By 2010, people will realize the thought patterns of the bubble, the religion of real estate, are no longer operative. As this slow process of change grinds forward, people will start thinking in terms of taking on manageable debts with an eye toward paying it off to build equity the old fashioned way through retiring debt. This will be a big change for the market. People will be unwilling to put 50% or more of their gross income toward housing, and our economy will benefit because so much of our local wage income will not be going toward debt service. There is a silver lining in a price decline, and the rebalancing of household finances will be a great boost to our economy. Crushing debt service is like a tax that takes income out of our local economy and sends it to investors in far-away lands. When this money stays home, people have more money to spend on local consumer goods. None of this will happen quickly, as the lingering effects of kool aid intoxication will be with us for some time, but in the end, house prices will be affordable, and the local economy will recover — not through a Ponzi scheme of ever-increasing debt, but through working, earning and circulating that money in the local economy the way it is supposed to be. Until then, I guess we will keep waiting for the world to change…
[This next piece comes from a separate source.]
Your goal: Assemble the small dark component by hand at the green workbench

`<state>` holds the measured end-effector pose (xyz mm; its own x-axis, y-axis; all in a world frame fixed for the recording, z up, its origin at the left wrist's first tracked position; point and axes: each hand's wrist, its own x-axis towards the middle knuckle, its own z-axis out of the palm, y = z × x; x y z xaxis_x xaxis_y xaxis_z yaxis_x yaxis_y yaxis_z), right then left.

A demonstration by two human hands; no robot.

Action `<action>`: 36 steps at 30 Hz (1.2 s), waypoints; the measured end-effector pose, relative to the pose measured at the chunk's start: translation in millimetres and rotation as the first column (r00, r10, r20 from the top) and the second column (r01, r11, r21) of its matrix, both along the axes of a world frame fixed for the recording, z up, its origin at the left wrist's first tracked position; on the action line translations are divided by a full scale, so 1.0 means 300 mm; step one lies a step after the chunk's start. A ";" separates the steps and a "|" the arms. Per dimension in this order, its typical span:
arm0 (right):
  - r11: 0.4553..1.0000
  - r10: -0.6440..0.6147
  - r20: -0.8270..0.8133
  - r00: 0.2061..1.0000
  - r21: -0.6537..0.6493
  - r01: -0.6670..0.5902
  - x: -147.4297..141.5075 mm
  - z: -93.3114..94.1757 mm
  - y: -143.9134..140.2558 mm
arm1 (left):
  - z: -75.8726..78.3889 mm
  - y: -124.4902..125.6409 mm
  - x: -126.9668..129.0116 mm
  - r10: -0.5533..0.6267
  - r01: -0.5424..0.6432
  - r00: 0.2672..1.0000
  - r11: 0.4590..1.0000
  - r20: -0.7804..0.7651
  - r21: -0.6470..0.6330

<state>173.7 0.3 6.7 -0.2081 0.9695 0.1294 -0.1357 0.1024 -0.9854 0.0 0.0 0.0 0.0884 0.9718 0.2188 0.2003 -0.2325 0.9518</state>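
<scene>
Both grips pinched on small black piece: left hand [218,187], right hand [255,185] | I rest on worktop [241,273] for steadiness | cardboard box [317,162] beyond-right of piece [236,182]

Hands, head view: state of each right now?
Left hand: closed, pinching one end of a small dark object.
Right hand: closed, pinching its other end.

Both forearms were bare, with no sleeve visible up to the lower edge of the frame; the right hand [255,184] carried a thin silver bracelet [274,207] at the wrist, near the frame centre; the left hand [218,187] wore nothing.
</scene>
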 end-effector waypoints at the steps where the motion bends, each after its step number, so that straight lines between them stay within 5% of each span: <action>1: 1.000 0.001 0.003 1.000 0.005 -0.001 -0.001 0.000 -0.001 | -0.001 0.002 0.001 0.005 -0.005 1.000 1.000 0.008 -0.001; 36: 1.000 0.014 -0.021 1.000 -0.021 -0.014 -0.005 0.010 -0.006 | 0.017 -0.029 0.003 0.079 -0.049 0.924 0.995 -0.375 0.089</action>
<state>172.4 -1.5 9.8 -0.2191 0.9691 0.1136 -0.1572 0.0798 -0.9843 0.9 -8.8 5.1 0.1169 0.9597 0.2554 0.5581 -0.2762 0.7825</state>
Income Requirement: $87,250
Downpayment Needed: $69,800
Monthly Equity Burn: $2,908
Purchase Price: $424,000
Purchase Date: 8/4/2005
Address: 189 Pinewood, Irvine, CA 92620
Beds: | 2 |
Baths: | 2 |
Sq. Ft.: | 1,202 |
$/Sq. Ft.: | $290 |
Lot Size: | 760 Sq. Ft. |
Property Type: | Condominium |
Style: | Townhouse |
Year Built: | 1977 |
Stories: | 2 Levels |
View: | Lake Front |
Area: | Northwood |
County: | Orange |
MLS#: | P649161 |
Source: | SoCalMLS |
Status: | Active |
On Redfin: | 1 day |
New Listing (24 hours)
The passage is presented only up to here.